Sunday, March 06, 2005

Fairy Tales and Marsh-wiggles

On Today's Menu:
Krab Salad Sandwich (hold the crab)

According to Bill Maher, I as a "religious person" have a serious neurological disorder. However, I don't think his statement is truly a question of neurosis, but the big question is: What's real, and what's the fairy tale? Noah and the Ark, or Jack and the Beanstalk? Krab salad won't ever be real crab, not matter if the fish is painted red, bleached white, and flavored. Crab is crab. Painted-and-flavored fish is still painted-and-flavored fish.

Self-delusion is very powerful stuff. We can persuade ourselves nearly anything. I once had a friend who persuaded herself that having a fling with a young man she wasn't married to was the answer to her heart problem, and that God above was surely "working in her life." The same kind of self-delusion caused a dozen men to carry out a plot and bring down two buildings in New York for the glory of their god. Frightening, isn't it, that our hearts can deceive us just like terrorists'? And there I can see Mr. Maher's point.

Yet experience is much more concrete than delusion, or fooling ourselves. Part of me can see how it would be easy to think religions provide a salve for people's empty spots, that they are just making something up to help make the whole sorry trip make sense. Along the road of life, it would be very easy to think we are trudging through on our own, enjoying mountaintops of glory, and relying on our human "spirit" to pull us through our struggles and triumph.

I am reminded of one of my favorite characters in literature, Puddleglum the Marsh-wiggle, from The Silver Chair by C.S. Lewis. He and his human friends are held captive by the Queen of Underland. She's trying to convince them through words and magic that world above doesn't exist, and is but a dream. Puddleglum, always the realist (to the children's dismay), counters her incantations with this:

Suppose we have only dreamed, or made up, all those things--trees and grass and sun and moon and stars and Aslan himself. Suppose we have. Then all I can say is that, in that case, the made-up things seem a good deal more important than the real ones.

Suppose this black pit of a kingdom of yours is the only world. Well, it strikes me as a pretty poor one. And that's a funny thing, when you come to think of it.

We're just babies making up a game, if you're right. But four babies playing a game can make a play-world which licks your real world hollow. That's why I'm going to stand by the play-world.

I'm on Aslan's side even if there isn't any Aslan to lead it. I'm going to live as like a Narnian as I can even if there isn't any Narnia.

So, thanking you kindly for our supper, if these two gentlemen and the young lady are ready, we're leaving your court at once and setting out in the dark to spend our lives looking for Overland. Not that our lives will be very long I should think; but that's small loss if the world's as dull a place as you say."

Way to go, Puddleglum! He had experienced Narnia and the world above. No one could take that from him or charm him into thinking what he'd experienced was fake.

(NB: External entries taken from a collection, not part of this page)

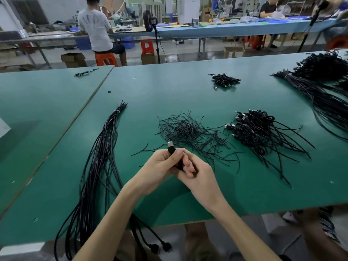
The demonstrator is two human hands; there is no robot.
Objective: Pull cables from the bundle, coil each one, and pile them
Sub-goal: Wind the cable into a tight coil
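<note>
Both bare forearms enter from the bottom edge and converge mid-frame, the 2 hands meeting over the tabletop (244, 194). Left hand (160, 166): palm turned inward, fingers curled, thumb pressed on a black cable (171, 150), its plug end sticking up past the thumb. Right hand (197, 176): touching the left, fingers curled round the lower part of the same cable. Both wrists roughly straight.

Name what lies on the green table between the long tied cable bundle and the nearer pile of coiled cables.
The head view shows a loose heap of short black wire pieces between the bundle and the pile.
</note>
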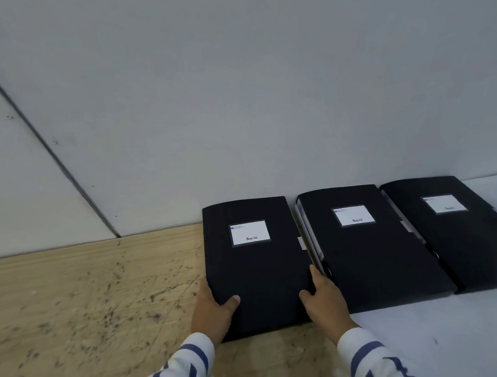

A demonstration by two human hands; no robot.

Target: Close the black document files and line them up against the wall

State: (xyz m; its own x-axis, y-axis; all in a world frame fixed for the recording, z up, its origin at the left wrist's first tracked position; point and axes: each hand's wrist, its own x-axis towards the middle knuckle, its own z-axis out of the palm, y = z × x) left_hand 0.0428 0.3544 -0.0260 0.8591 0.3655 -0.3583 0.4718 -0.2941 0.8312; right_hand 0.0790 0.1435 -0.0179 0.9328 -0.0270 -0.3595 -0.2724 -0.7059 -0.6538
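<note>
Three black document files lie flat and closed in a row, their far ends against the pale wall point(263, 96). The left file point(257, 265) has a white label on its cover. My left hand point(213, 311) grips its near left corner, thumb on top. My right hand point(326, 298) holds its near right edge, fingers in the gap beside the middle file point(373, 255). The right file point(461, 230) lies further right, touching the middle one.
The left file rests on a worn, stained wooden surface point(86, 307); the other two lie on a white surface point(464, 334). A dark seam point(41, 140) runs diagonally down the wall to the corner at the left.
</note>
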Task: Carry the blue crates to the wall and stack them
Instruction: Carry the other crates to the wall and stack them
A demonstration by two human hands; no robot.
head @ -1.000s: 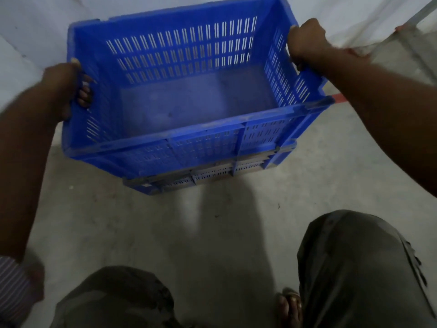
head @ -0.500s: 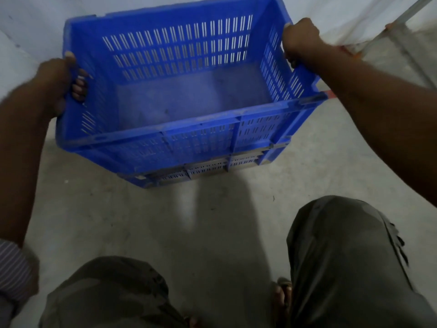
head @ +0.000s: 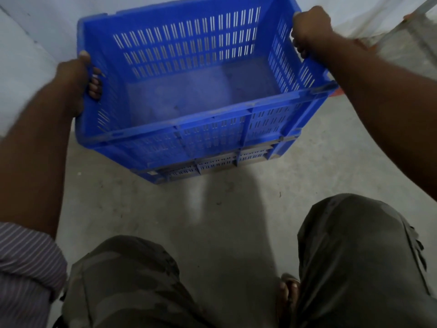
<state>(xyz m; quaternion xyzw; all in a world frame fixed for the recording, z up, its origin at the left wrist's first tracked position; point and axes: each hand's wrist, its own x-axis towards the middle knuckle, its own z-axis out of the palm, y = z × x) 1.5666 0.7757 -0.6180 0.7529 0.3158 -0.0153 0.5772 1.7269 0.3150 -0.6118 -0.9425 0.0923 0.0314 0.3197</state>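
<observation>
Nearest the camera are two bent legs in olive camouflage trousers [head: 123, 280], a striped sleeve [head: 26, 261] rolled up on the left arm, and the toes of a sandalled foot [head: 289, 292] beside the right knee. Bare grey concrete floor [head: 189, 209] lies ahead of them, crossed by the person's shadow.

Past that, both forearms reach out to a blue slotted crate [head: 201, 138]. It is empty, its open top facing the camera. The left grip [head: 73, 81] is curled round the crate's left end wall, with fingers [head: 95, 84] showing inside through the handle slot. The right grip [head: 309, 29] is clenched over the top rim of the right end wall.

Directly under this crate sits a second blue crate [head: 220, 163]; only its near rim and a strip of its dusty, slotted front show. Whether the upper crate already sits fully on the lower one cannot be told.

Behind the pair stands a pale wall [head: 35, 31], with the crates close against it. At far right a small red object [head: 338, 91] peeks out from behind the upper crate's corner.
</observation>
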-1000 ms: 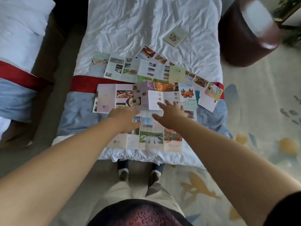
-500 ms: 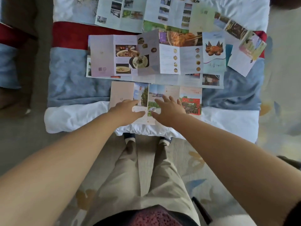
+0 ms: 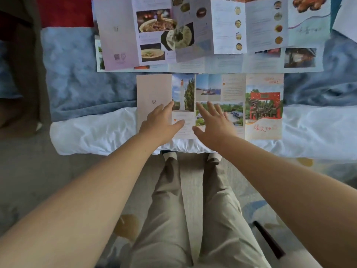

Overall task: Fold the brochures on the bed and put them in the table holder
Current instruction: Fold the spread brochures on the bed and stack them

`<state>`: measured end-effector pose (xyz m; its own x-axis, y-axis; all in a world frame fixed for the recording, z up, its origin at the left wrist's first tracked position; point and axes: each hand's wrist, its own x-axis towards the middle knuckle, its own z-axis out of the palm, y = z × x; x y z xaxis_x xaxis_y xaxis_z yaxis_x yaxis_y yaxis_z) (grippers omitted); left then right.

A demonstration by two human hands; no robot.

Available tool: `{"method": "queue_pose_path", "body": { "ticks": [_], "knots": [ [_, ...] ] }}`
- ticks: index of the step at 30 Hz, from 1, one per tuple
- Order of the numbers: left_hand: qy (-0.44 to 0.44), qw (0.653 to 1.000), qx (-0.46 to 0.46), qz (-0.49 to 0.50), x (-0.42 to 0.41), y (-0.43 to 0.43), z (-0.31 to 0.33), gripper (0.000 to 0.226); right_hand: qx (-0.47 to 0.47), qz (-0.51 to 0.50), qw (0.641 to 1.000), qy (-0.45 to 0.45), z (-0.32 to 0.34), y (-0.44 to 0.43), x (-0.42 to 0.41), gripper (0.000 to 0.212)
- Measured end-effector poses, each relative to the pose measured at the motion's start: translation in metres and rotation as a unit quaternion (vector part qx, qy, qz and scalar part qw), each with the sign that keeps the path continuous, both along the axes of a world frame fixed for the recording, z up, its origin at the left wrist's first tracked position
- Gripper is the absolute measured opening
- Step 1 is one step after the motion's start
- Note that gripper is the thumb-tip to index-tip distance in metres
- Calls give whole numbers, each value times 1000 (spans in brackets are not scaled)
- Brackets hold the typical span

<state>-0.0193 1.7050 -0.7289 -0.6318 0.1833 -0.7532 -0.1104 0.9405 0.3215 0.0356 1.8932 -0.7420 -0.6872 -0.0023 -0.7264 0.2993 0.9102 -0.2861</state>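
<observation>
Fingers of both hands are spread flat and grasp nothing; the left hand (image 3: 161,123) and right hand (image 3: 213,124) are laid on the unfolded scenic brochure (image 3: 264,105), which is spread at the near edge of the bed (image 3: 92,130), below food brochures (image 3: 228,26).

Patterned carpet (image 3: 251,206); white-sheeted bed (image 3: 96,136); blue blanket (image 3: 81,78)
</observation>
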Motion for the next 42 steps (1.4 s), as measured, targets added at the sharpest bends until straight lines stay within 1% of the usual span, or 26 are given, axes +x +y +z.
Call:
{"method": "queue_pose_path", "body": {
  "ticks": [3,8,13,16,18,21,24,27,30,34,42],
  "knots": [
    [3,1000,8,10,2,-8,-16,80,0,-5,1000,6,-17,-3,5,78],
    [55,996,-70,-24,6,-20,-41,91,24,-7,1000,11,-41,-5,10,76],
    [93,990,-98,44,13,-18,-59,108,41,-14,998,51,-53,-10,12,76],
    [93,988,-88,80,20,-14,-65,116,77,-10,994,76,-57,-12,16,80],
    [101,988,-81,85,23,-13,-70,120,112,-13,989,91,-60,-9,18,84],
    [120,984,-94,90,29,-12,-76,125,152,-16,985,86,-64,-1,23,88],
    [123,981,-102,112,34,-10,-82,129,151,-28,985,74,-69,8,29,89],
    [110,982,-87,126,33,-9,-88,126,128,-33,989,69,-74,16,33,90],
    [126,979,-97,129,30,-8,-91,119,101,-43,991,72,-79,18,35,90],
    [144,975,-97,136,33,-6,-92,111,94,-44,991,81,-86,18,37,89],
    [188,973,-47,123,51,7,-85,100,81,-32,990,111,-95,19,45,83]
  ]
}}
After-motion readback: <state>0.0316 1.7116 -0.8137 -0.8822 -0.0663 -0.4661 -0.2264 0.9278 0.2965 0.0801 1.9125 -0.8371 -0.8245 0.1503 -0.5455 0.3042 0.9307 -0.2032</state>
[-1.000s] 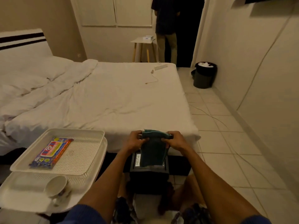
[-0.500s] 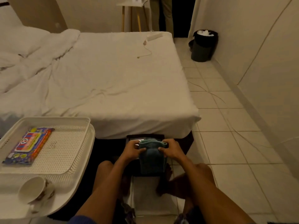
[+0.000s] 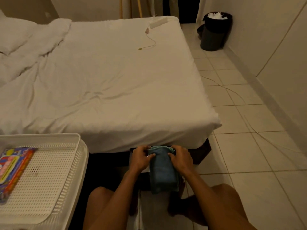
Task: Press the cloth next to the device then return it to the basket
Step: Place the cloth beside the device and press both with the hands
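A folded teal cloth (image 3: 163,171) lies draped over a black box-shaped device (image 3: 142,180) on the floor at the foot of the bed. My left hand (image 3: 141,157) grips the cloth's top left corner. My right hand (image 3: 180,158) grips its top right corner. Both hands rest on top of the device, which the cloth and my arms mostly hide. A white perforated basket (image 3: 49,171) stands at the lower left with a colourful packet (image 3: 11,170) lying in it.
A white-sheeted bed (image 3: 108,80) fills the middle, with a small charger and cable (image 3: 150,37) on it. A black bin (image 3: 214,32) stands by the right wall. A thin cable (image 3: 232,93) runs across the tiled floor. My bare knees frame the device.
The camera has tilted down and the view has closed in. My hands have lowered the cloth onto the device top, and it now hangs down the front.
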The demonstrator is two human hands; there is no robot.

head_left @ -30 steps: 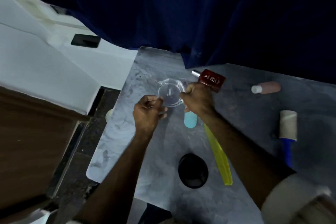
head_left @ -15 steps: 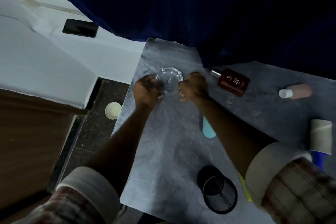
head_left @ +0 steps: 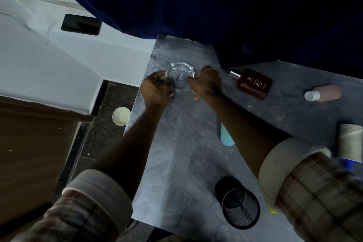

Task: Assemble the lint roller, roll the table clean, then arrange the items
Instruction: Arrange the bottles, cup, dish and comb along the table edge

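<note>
A clear glass ashtray (head_left: 180,75) sits near the far left corner of the grey marbled table (head_left: 176,163). My left hand (head_left: 156,89) grips its left rim and my right hand (head_left: 208,82) grips its right rim. The lint roller (head_left: 350,143), a pale roll on a blue handle, lies at the right edge of view, partly behind my right sleeve. A dark red perfume bottle (head_left: 254,83) lies right of my right hand. A pink bottle with a white cap (head_left: 324,93) lies further right.
A black mesh cup (head_left: 238,205) stands near the table's front edge. A light blue object (head_left: 226,137) and a yellow strip (head_left: 272,209) lie mostly under my right arm. A black phone (head_left: 81,24) rests on the white bed at left. A small pale cup (head_left: 121,115) sits on the dark floor.
Both hands have carried the ashtray away from the table's middle toward the far left corner. The view has tilted, so my sleeves now show.
</note>
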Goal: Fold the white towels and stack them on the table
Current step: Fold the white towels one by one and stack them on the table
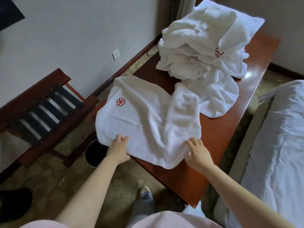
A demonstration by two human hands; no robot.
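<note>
Left hand (119, 148) and right hand (196, 152) each grip the near edge of a white towel (148, 120) spread on the table's (222, 129) near end. A messy towel pile (202, 46) covers the far end. On the left, a dark bin (94, 153) is half hidden under the towel.

Wooden luggage rack (42, 112) with dark straps at left, against white wall (74, 30). Wall socket (116, 54) low on wall, beyond rack. Round dark bin (95, 153) on patterned floor (49, 178) just right of rack. Bed (279, 145) with white sheet at right.
</note>
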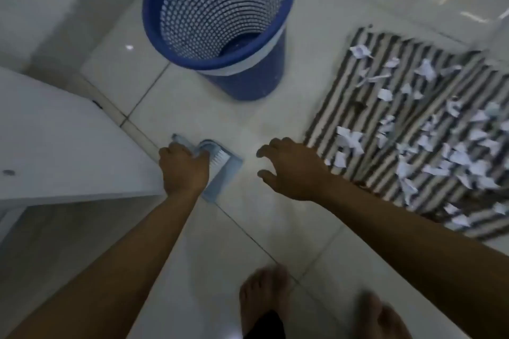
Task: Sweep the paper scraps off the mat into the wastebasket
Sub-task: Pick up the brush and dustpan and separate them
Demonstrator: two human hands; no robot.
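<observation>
A grey and white striped mat (366, 107) lies on the floor at the right, strewn with several white paper scraps (429, 146). Behind the middle stands a blue perforated wastebasket (248, 80), with nothing visible inside. A pale blue dustpan (225, 170) with a small white-bristled brush (220, 155) resting in it lies on the tiles at centre left. My left hand (183, 168) is closed over the handles of the brush and dustpan. My right hand (292, 170) hovers with fingers spread beside the mat's near-left corner, holding nothing.
White furniture (63, 146) juts in from the left, close to the dustpan. The floor is glossy white tile (248, 228). My bare feet (264, 297) stand at the bottom centre and right.
</observation>
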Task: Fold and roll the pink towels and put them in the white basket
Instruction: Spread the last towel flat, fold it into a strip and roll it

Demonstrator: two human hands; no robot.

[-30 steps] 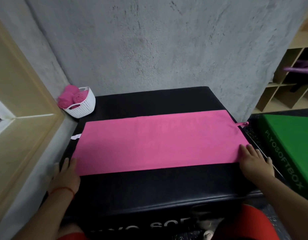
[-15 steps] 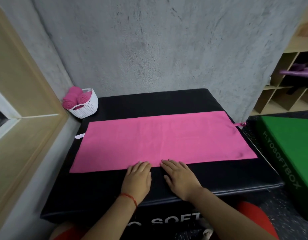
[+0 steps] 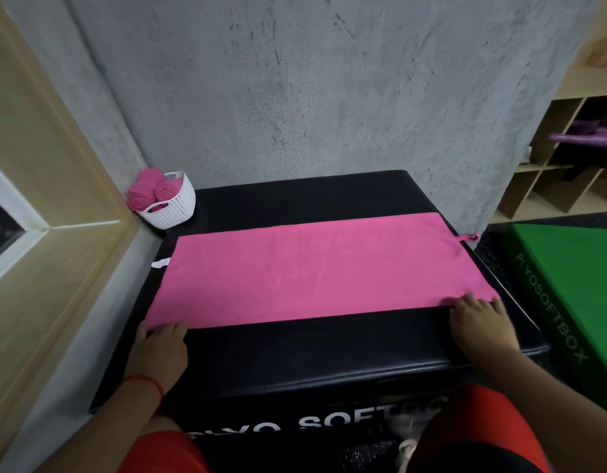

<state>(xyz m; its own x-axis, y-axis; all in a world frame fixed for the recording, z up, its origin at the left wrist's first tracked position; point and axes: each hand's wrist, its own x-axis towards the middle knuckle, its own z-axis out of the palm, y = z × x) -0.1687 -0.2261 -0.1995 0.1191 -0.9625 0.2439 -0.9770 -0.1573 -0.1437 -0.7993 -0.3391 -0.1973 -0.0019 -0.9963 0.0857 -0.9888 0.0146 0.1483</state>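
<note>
A pink towel (image 3: pixel 315 271) lies flat as a long strip across the black padded box (image 3: pixel 312 349). My left hand (image 3: pixel 158 349) rests on the box at the towel's near left corner, fingertips touching its edge. At the near right corner, my right hand (image 3: pixel 479 322) lies flat with its fingertips on the towel, where the cloth shows a small wrinkle. The white basket (image 3: pixel 174 208) stands at the box's far left corner against the wall. It holds two rolled pink towels (image 3: pixel 152 191).
A grey concrete wall rises right behind the box. A wooden window frame (image 3: pixel 56 233) runs along the left. To the right are a green soft box (image 3: pixel 575 288) and wooden shelf cubbies (image 3: pixel 568 172). My red-clad knees sit in front of the box.
Both hands slid apart from the middle of the towel's near edge out to its near left and right corners. The towel stays flat.
</note>
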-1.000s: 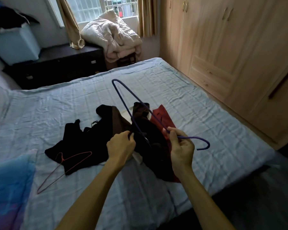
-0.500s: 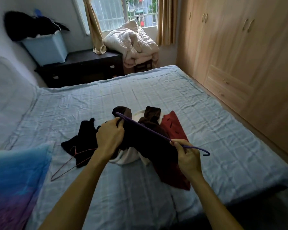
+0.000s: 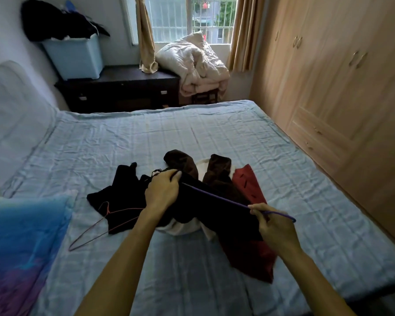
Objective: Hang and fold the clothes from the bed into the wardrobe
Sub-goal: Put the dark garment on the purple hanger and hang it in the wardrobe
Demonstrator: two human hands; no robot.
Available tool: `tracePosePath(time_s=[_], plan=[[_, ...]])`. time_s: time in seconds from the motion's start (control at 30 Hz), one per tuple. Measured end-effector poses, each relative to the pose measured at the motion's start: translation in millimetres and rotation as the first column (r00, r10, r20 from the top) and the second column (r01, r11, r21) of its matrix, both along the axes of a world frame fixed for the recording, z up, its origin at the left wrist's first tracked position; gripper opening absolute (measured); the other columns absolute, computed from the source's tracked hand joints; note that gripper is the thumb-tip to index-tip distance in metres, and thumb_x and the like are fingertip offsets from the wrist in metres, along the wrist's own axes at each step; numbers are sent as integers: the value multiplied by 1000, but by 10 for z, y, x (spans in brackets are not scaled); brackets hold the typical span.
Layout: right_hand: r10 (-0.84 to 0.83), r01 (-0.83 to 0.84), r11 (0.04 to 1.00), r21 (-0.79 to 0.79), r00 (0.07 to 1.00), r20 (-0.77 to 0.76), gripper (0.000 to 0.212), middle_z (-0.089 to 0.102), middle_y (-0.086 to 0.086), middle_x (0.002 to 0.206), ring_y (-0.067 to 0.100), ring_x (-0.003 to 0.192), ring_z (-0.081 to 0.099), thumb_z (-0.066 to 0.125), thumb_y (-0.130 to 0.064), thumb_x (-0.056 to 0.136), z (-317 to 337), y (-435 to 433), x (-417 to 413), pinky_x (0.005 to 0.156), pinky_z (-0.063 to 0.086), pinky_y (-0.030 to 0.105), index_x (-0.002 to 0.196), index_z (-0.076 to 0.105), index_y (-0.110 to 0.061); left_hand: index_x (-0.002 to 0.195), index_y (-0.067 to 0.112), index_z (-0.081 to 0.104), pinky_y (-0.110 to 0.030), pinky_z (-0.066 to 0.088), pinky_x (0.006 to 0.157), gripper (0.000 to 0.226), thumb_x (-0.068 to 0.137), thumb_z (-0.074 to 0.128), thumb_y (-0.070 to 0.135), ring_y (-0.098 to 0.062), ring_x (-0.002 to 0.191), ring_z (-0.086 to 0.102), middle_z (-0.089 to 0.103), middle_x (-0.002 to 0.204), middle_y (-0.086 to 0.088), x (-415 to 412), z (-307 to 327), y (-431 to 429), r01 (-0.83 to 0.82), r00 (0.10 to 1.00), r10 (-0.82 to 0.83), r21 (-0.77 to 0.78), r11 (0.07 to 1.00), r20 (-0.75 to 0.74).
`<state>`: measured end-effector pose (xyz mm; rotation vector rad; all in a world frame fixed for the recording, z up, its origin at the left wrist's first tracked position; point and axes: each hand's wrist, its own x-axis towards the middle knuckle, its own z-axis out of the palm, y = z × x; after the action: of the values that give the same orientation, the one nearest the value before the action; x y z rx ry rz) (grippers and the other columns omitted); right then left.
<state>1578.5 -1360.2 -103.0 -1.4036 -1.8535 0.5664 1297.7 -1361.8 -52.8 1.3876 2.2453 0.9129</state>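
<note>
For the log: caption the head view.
Left hand grips dark garment, right hand pinches purple hanger, over the bed.

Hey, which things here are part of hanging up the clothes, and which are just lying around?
Job: purple hanger, gripped by right hand; dark garment in left hand; black garment, red garment, pink hanger, bed, wardrobe.
Lying about: blue bin, beige duvet, dark dresser, blue pillow.

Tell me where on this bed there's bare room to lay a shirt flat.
The far half of the bed, between the clothes pile and the dark dresser, is bare. So is the strip along the wardrobe side, and the near edge between the forearms. The middle is crowded: clothes, the purple hanger, and a red hanger toward the blue pillow.
</note>
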Motion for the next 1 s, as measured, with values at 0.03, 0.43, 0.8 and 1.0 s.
tracePosePath(time_s=[0.03,0.43,0.8,1.0], plan=[[-8,9,1000,-9,999,42,30,70,-17,82,1,78,66,64,-9,86,-6,29,-81,68,52,20,88,67,-39,111,31,64,-41,46,88,29,96,42,44,-30,105,58,65,115,-2,-12,0,24,32,999,-32,10,999,-19],[-96,110,994,-23,941,323,17,72,-2,91,21,88,67,58,-18,90,41,262,-1036,73,51,33,97,70,-28,82,17,63,-37,46,63,33,94,40,37,-24,68,59,66,77,-2,-37,-354,256,298,919,-221,210,931,-327],[-131,134,990,-36,988,84,12,71,-12,89,12,83,65,56,-28,92,-20,491,-1041,74,50,32,93,66,-32,144,26,31,-38,21,115,80,81,42,74,-18,131,31,37,144,1,-291,-603,271,641,715,-639,-101,761,-282],[-6,8,998,-57,999,37,12,71,-10,91,12,84,66,55,-29,93,-51,645,-968,78,52,36,98,67,-29,138,21,41,-39,46,92,76,73,74,43,-27,106,57,57,121,-5,-283,-749,450,609,646,-588,-135,782,-488]])
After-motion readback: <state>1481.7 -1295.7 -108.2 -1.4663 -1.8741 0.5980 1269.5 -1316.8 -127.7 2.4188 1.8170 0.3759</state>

Mr. Maher and I have had religious upbringings. His lacked one thing, I think, from what he says: Experience. I did more than believe in God and His Words just because my parents hammered into my head (no, they didn't) for years and years. Is it any wonder children either a: leave their faith or b: become fanatics without experience (like our brainwashed terrorists) or c: discover their faith on their own. I sought for God and met Him on my own. That's where the truth comes alive. That's where faith comes in. I will not be charmed into thinking my experience is based on mere fairy tale.